**EXERCISE INSTRUCTIONS:**
In your copy, leave out the pictures and repeat every record exactly.
══ DATA EXTRACTS ══
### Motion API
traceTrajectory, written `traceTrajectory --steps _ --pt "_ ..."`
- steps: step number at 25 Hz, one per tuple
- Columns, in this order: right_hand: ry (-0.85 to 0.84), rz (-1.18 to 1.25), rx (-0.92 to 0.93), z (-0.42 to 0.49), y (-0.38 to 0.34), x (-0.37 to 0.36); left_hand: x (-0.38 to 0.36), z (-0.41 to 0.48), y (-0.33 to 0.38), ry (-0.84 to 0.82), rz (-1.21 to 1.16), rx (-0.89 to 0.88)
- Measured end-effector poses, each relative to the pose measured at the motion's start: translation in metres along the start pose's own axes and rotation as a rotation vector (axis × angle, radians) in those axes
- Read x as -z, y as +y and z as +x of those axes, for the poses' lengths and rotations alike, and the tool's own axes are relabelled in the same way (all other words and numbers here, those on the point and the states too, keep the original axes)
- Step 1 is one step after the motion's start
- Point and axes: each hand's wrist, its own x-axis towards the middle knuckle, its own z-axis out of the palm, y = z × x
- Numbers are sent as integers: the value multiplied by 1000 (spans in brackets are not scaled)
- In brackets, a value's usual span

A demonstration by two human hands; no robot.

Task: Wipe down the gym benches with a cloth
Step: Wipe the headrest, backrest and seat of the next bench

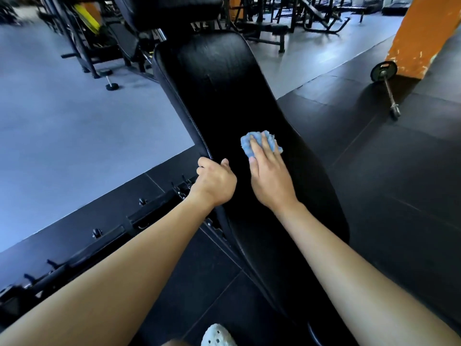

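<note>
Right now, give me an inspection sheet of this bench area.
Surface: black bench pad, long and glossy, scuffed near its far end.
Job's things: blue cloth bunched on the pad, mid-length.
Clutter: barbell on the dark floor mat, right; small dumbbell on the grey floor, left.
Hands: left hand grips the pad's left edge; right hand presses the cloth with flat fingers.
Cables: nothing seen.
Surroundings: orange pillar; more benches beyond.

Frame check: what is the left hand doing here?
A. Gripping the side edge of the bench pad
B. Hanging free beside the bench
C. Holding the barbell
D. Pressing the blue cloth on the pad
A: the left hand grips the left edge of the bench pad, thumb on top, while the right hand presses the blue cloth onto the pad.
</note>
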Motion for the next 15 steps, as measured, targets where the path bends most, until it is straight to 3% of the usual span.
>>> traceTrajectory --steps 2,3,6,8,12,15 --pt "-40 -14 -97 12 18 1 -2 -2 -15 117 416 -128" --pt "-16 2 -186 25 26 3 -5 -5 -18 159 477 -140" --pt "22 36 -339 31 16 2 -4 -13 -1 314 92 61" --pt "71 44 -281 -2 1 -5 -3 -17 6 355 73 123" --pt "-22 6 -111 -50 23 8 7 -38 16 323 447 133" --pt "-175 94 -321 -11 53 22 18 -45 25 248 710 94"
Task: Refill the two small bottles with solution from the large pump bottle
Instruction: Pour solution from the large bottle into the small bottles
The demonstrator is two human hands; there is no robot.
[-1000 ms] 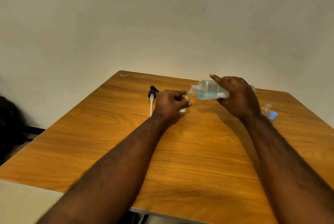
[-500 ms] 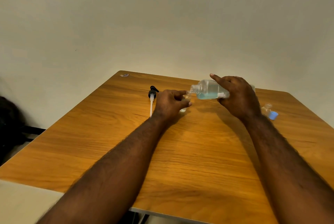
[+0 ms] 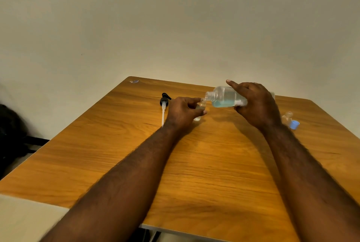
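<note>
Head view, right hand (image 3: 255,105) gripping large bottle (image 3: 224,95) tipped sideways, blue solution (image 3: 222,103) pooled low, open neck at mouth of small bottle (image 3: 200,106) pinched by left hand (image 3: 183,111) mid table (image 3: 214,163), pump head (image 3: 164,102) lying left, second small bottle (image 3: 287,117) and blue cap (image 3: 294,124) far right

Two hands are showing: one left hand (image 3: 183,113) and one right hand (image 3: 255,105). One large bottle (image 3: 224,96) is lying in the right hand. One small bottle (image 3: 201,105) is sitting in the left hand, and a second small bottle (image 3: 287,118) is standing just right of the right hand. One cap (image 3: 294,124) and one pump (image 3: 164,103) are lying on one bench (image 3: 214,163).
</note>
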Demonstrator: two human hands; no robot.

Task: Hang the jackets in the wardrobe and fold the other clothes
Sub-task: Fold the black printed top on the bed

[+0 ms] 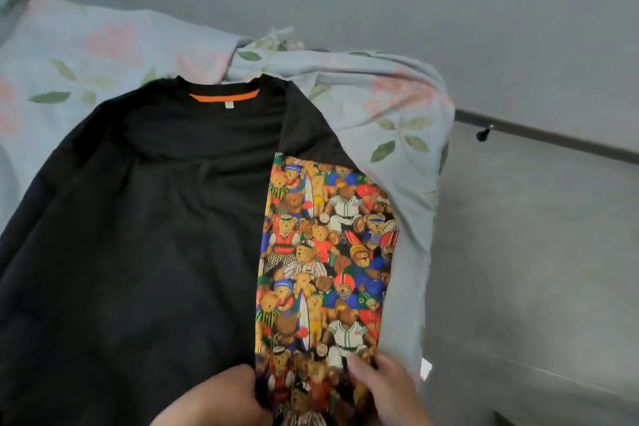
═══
**REPLY:**
### Motion API
traceTrajectory, written `traceTrajectory --steps _ --pt "_ ..."`
- steps: step number at 25 Hz, one per tuple
- Columns, in this order: right_hand: ry (-0.85 to 0.84), rz (-1.18 to 1.25), rx (-0.92 to 0.93), z (-0.42 to 0.49), y (-0.38 to 0.34), x (-0.37 to 0.36); left_hand: x (-0.38 to 0.36), z (-0.41 to 0.48), y (-0.33 to 0.38), ry (-0.84 to 0.82), rz (-1.21 to 1.16), rx (-0.89 to 0.88)
- Measured end-effector poses, each relative to the pose measured at the motion's start: translation in metres along the start pose's own axes and rotation as a rotation vector (axis × angle, radians) in those axes
- Read x as -z, y as +y and z as +x of those axes, for the poses' lengths and rotations alike, and the tool's own axes are relabelled in the same way (all other words and numbers here, those on the point and the states too, keep the original axes)
- Step 1 is one step after the motion's start
- Point and axes: each hand's wrist, its own x-axis towards the middle knuckle, its own z-axis out of the palm, y = z × x
- Numbers are sent as integers: the value multiplied by 1000 (spans in brackets are not scaled)
- In brackets, a value's usual span

A demonstration by two human hands; no robot.

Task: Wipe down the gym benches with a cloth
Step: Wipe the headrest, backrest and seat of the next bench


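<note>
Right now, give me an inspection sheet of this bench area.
Surface: black bench pad, long and glossy, scuffed near its far end.
Job's things: blue cloth bunched on the pad, mid-length.
Clutter: barbell on the dark floor mat, right; small dumbbell on the grey floor, left.
Hands: left hand grips the pad's left edge; right hand presses the cloth with flat fingers.
Cables: nothing seen.
Surroundings: orange pillar; more benches beyond.

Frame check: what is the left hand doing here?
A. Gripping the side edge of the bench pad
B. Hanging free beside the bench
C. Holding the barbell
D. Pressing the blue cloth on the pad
A: the left hand grips the left edge of the bench pad, thumb on top, while the right hand presses the blue cloth onto the pad.
</note>
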Motion for the next 15 steps, as measured, targets where the path bends most, until it is straight to 3% of the usual span.
>>> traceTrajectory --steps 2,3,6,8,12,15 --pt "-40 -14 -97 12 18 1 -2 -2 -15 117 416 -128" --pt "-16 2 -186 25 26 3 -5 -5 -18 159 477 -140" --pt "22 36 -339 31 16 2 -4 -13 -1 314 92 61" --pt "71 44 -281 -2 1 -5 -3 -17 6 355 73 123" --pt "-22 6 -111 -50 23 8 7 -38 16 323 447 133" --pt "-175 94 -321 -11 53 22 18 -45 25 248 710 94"
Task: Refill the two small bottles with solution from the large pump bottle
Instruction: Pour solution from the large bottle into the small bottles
The demonstrator is two human hands; there is no robot.
[-1000 ms] 
[-500 ms] 
[+0 ms] 
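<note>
Head view, right hand (image 3: 255,105) gripping large bottle (image 3: 224,95) tipped sideways, blue solution (image 3: 222,103) pooled low, open neck at mouth of small bottle (image 3: 200,106) pinched by left hand (image 3: 183,111) mid table (image 3: 214,163), pump head (image 3: 164,102) lying left, second small bottle (image 3: 287,117) and blue cap (image 3: 294,124) far right

Two hands are showing: one left hand (image 3: 183,113) and one right hand (image 3: 255,105). One large bottle (image 3: 224,96) is lying in the right hand. One small bottle (image 3: 201,105) is sitting in the left hand, and a second small bottle (image 3: 287,118) is standing just right of the right hand. One cap (image 3: 294,124) and one pump (image 3: 164,103) are lying on one bench (image 3: 214,163).
</note>
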Demonstrator: two human hands; no robot.

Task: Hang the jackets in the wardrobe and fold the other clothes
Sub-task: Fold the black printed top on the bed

[+0 ms] 

No additional lines are needed for this answer.